(Exercise) Your reply should be the entries, output word for word, with each picture omitted.

(Dataset entries begins)

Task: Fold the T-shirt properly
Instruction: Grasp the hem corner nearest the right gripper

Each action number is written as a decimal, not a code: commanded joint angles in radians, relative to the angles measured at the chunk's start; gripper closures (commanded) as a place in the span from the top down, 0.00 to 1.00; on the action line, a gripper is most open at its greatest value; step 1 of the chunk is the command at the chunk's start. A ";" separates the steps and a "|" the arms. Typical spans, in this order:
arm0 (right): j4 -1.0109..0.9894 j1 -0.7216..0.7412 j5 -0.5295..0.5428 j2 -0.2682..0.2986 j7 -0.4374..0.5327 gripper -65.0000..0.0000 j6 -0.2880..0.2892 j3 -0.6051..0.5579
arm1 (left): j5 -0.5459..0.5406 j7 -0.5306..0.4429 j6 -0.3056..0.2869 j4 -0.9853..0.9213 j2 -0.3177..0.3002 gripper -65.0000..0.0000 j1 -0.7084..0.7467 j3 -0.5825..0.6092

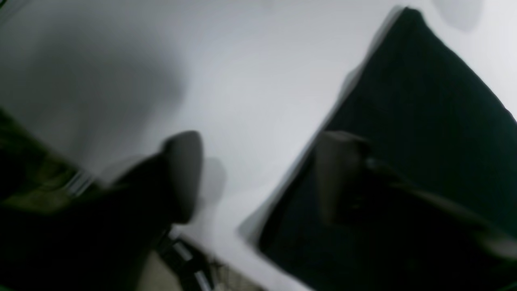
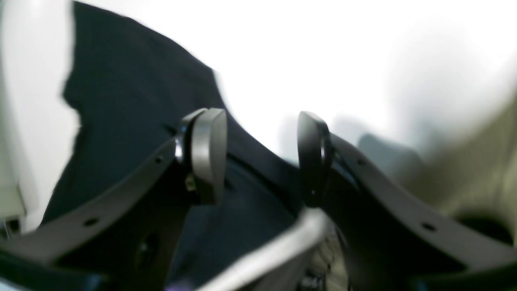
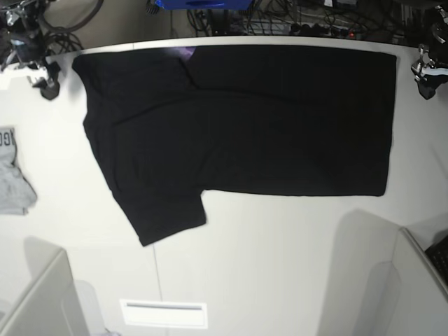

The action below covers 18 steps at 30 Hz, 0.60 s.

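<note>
A: Left wrist view. The left hand has its fingers spread apart with nothing between them. One finger hangs over bare white table, the other over the edge of the black T-shirt. Picture is blurred, so I cannot tell whether that finger touches cloth.

B: Right wrist view. The right hand is likewise parted and empty. Black cloth lies below and behind the fingers, and its edge runs between them. A sliver of purple shows at the bottom.

A: Base view. The T-shirt lies flat across the far half of the table, already doubled along its length by the look of it, with one sleeve sticking out toward the near side at that view's left. A small grey garment sits well apart at the left edge. Both arms sit at the far corners, too small here to read the fingers.

B: Judgement: next is the sleeve, then a crosswise fold. Each hand should pinch both layers at a corner, lift evenly, and carry across together so the edges line up. Risk: catching only the top layer.
</note>
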 commanded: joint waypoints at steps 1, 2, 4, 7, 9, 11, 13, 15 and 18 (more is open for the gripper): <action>0.026 0.025 0.024 0.016 0.010 0.42 0.003 -0.035 | -0.009 -0.020 -0.002 0.019 -0.025 0.47 -0.006 0.008; 0.026 0.051 0.024 0.027 0.010 0.42 -0.011 -0.072 | -0.003 -0.020 -0.002 0.019 -0.029 0.36 -0.021 0.031; 0.026 0.114 0.024 0.046 0.010 0.42 -0.074 -0.154 | -0.003 -0.020 -0.002 0.017 -0.039 0.08 -0.041 0.074; 0.019 0.226 0.022 0.078 0.015 0.42 -0.157 -0.259 | -0.003 -0.020 -0.002 0.014 -0.042 0.00 -0.069 0.123; -0.020 0.313 0.008 0.099 0.016 0.42 -0.198 -0.329 | -0.003 -0.020 -0.001 0.011 -0.043 0.00 -0.086 0.143; -0.104 0.425 -0.058 0.125 0.018 0.42 -0.213 -0.389 | -0.003 -0.020 -0.001 0.014 -0.043 0.00 -0.093 0.158; -0.248 0.553 -0.188 0.139 0.018 0.48 -0.210 -0.435 | -0.003 -0.020 -0.001 0.016 -0.043 0.00 -0.101 0.164; -0.386 0.658 -0.301 0.139 0.018 0.57 -0.209 -0.466 | -0.003 -0.020 -0.001 0.014 -0.045 0.00 -0.103 0.156; -0.551 0.772 -0.400 0.142 0.041 0.64 -0.167 -0.500 | -0.003 -0.023 -0.001 0.013 -0.046 0.00 -0.095 0.155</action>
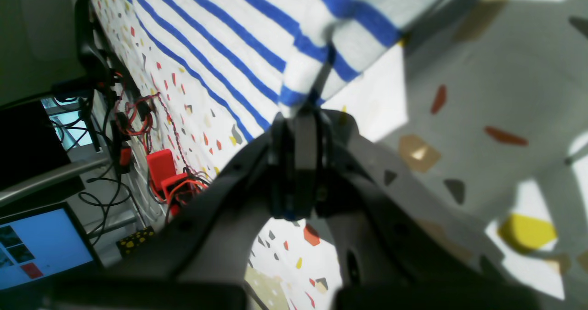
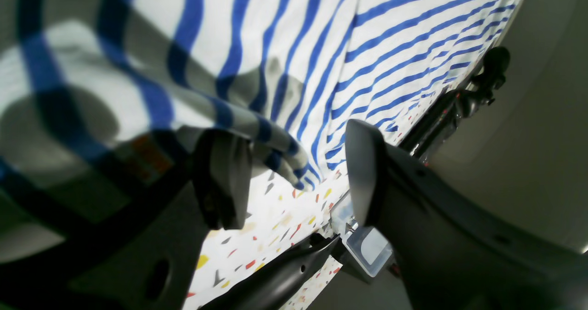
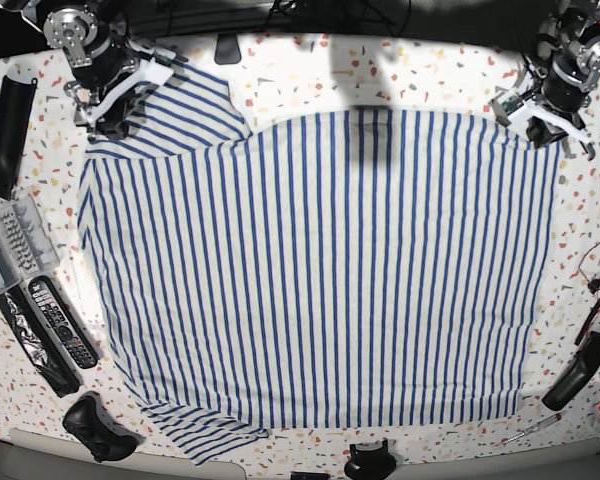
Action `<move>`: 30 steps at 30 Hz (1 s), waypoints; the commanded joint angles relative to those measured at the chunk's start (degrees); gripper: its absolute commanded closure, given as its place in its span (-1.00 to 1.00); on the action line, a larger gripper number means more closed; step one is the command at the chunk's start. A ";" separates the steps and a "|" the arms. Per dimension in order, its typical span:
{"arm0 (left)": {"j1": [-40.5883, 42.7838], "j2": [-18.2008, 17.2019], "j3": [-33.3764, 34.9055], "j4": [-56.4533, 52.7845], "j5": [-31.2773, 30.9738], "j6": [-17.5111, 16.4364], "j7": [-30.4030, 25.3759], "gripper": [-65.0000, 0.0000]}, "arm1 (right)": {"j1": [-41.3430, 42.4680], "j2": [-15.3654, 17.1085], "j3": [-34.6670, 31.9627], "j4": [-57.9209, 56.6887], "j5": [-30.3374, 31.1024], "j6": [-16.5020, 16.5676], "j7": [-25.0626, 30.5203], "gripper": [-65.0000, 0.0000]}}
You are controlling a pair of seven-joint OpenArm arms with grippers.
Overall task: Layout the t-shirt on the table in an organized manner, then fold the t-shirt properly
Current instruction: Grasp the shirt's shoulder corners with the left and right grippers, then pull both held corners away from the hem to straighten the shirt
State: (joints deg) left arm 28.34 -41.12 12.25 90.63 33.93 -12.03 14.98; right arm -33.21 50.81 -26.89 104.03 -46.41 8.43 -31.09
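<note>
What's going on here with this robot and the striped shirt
A two-armed robot is laying the t-shirt out on the table. The shirt lies spread almost flat, stripes running front to back. The left gripper is shut on a far corner of the cloth, pinching a small fold of it. The right gripper is open at the opposite far corner, by a sleeve, with a bunched edge of fabric between its fingers but not clamped. No fold has been made yet.

Soft matt knit cloth shirt (image 3: 320, 270); smooth, faintly glossy speckled terrazzo desk (image 3: 310, 75); matt dark plastic jaws.
</note>
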 commanded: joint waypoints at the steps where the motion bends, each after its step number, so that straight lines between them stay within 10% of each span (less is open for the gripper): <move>1: 0.55 -0.33 0.22 0.00 -0.92 -2.56 0.17 1.00 | 0.26 0.79 0.26 0.13 0.22 0.28 0.22 0.02; 11: 0.57 -0.31 0.22 0.00 -0.94 -2.56 0.20 1.00 | 3.80 -1.18 0.26 0.07 3.19 3.87 1.44 0.16; 22: 0.55 -0.31 0.22 0.00 -0.94 -2.56 0.17 1.00 | 4.96 -1.79 0.26 -0.83 3.80 16.63 1.84 0.39; 26: 0.57 -0.31 0.22 0.00 -0.96 -2.56 0.17 1.00 | 4.96 -1.79 0.26 -2.84 3.80 16.39 1.88 0.92; 30: 0.57 -0.31 0.22 0.00 -0.98 -2.56 0.20 1.00 | 4.79 -1.79 0.26 -3.15 3.78 13.66 1.84 1.00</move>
State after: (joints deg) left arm 28.36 -41.10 12.25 90.63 33.93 -12.03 15.00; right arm -28.45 48.38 -26.89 100.79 -43.03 21.50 -29.43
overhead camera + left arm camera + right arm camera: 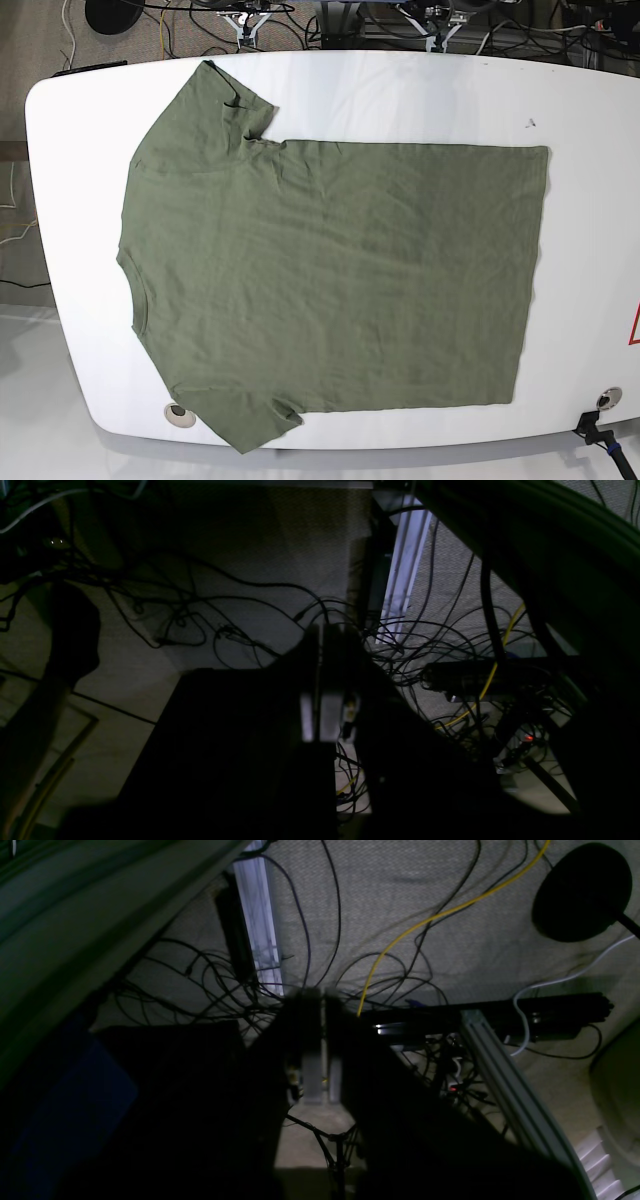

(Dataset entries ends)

(Reply to the exercise)
Task: Fold the T-shirt properly
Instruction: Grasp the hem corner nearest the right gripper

Each action number is written as a decimal, not a code: commanded joint angles in radians, relative to the angles measured at the chunk's start; gripper closures (commanded) as a place in the span from the top down, 0.00 to 1.00; on the action line, a gripper is most open at its greatest value; step 1 of the chunk is the command at the chunk's start. A ";" separates the steps and a "|" the arms. Typical spans, in this order:
arm0 (right): j4 -1.0109..0.9894 j1 -0.7216..0.7412 j5 -0.5295..0.5428 j2 -0.2682..0.2986 j7 -0.4374..0.5327 gripper -65.0000..0.0000 j6 -0.2880..0.2892 j3 -0.6051..0.5579
arm1 (left): j5 -0.5459..0.5406 j7 -0.5306..0.4429 j6 -0.3056..0.2869 j4 -0.9853..0.9213 j2 -0.3177..0.3002 gripper -65.0000..0.0000 j1 -0.7084..0.7467 j3 -0.5825..0.6092


The action below covers 18 steps at 30 Hz, 0.60 s.

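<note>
A: Left wrist view. The left hand has its fingers spread apart with nothing between them. One finger hangs over bare white table, the other over the edge of the black T-shirt. Picture is blurred, so I cannot tell whether that finger touches cloth.

B: Right wrist view. The right hand is likewise parted and empty. Black cloth lies below and behind the fingers, and its edge runs between them. A sliver of purple shows at the bottom.

A: Base view. The T-shirt lies flat across the far half of the table, already doubled along its length by the look of it, with one sleeve sticking out toward the near side at that view's left. A small grey garment sits well apart at the left edge. Both arms sit at the far corners, too small here to read the fingers.

B: Judgement: next is the sleeve, then a crosswise fold. Each hand should pinch both layers at a corner, lift evenly, and carry across together so the edges line up. Risk: catching only the top layer.
</note>
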 commanded: joint waypoints at steps 1, 2, 4, 7, 9, 11, 13, 15 and 18 (more is open for the gripper): <action>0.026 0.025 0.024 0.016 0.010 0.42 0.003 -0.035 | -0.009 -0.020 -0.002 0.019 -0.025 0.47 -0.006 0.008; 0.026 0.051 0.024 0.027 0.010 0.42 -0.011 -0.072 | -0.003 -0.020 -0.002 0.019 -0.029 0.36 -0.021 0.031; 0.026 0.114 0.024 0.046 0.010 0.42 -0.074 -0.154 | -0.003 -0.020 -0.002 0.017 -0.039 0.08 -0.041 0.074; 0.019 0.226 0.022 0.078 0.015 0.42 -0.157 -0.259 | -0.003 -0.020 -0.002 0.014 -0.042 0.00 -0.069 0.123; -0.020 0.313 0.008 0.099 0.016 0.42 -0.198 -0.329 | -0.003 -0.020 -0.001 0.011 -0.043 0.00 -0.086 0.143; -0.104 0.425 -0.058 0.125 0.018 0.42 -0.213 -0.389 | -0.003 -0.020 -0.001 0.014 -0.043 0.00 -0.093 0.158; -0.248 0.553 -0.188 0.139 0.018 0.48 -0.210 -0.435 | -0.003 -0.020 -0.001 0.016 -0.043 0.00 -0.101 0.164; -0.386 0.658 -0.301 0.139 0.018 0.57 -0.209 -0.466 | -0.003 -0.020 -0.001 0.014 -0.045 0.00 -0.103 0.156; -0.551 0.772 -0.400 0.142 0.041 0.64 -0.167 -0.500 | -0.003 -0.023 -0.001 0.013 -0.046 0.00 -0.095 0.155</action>
Action `<move>`: 30 steps at 30 Hz (1 s), waypoints; the commanded joint angles relative to those measured at the chunk's start (degrees); gripper: its absolute commanded closure, given as its place in its span (-1.00 to 1.00); on the action line, a larger gripper number means more closed; step one is the command at the chunk's start. A ";" separates the steps and a "|" the arms. Per dimension in order, its typical span:
{"arm0 (left)": {"j1": [-40.5883, 42.7838], "j2": [-18.2008, 17.2019], "j3": [-33.3764, 34.9055], "j4": [-56.4533, 52.7845], "j5": [-31.2773, 30.9738], "j6": [-17.5111, 16.4364], "j7": [-30.4030, 25.3759], "gripper": [-65.0000, 0.0000]}, "arm1 (right)": {"j1": [-41.3430, 42.4680], "j2": [-15.3654, 17.1085], "j3": [-34.6670, 31.9627], "j4": [-57.9209, 56.6887], "j5": [-30.3374, 31.1024], "j6": [-16.5020, 16.5676], "j7": [-25.0626, 30.5203], "gripper": [-65.0000, 0.0000]}}
You are controlling a pair of seven-joint OpenArm arms with grippers.
Overall task: Layout the t-shirt on the table in an organized manner, then fold the t-shirt properly
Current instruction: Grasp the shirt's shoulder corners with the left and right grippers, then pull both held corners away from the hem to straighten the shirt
State: (joints deg) left arm 28.34 -41.12 12.25 90.63 33.93 -12.03 14.98; right arm -33.21 50.81 -26.89 104.03 -46.41 8.43 -31.09
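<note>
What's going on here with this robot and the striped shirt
A two-armed robot is laying the t-shirt out on the table. The shirt lies spread almost flat, stripes running front to back. The left gripper is shut on a far corner of the cloth, pinching a small fold of it. The right gripper is open at the opposite far corner, by a sleeve, with a bunched edge of fabric between its fingers but not clamped. No fold has been made yet.

Soft matt knit cloth shirt (image 3: 320, 270); smooth, faintly glossy speckled terrazzo desk (image 3: 310, 75); matt dark plastic jaws.
</note>
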 commanded: joint waypoints at the steps where the motion bends, each after its step number, so that straight lines between them stay within 10% of each span (less is open for the gripper): <move>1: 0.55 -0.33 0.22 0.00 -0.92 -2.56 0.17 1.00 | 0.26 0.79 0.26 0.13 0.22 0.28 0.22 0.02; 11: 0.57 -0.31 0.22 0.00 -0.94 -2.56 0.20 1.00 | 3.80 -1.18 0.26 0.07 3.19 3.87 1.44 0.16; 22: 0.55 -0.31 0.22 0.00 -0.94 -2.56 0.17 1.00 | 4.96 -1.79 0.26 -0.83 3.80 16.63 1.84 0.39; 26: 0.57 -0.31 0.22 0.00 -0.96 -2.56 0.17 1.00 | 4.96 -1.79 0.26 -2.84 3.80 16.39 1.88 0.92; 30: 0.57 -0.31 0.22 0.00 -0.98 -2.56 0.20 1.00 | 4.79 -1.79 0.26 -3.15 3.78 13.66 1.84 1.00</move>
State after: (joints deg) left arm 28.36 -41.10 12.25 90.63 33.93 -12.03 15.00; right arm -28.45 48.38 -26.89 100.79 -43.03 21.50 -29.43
overhead camera + left arm camera + right arm camera: 

Nothing further is required for this answer.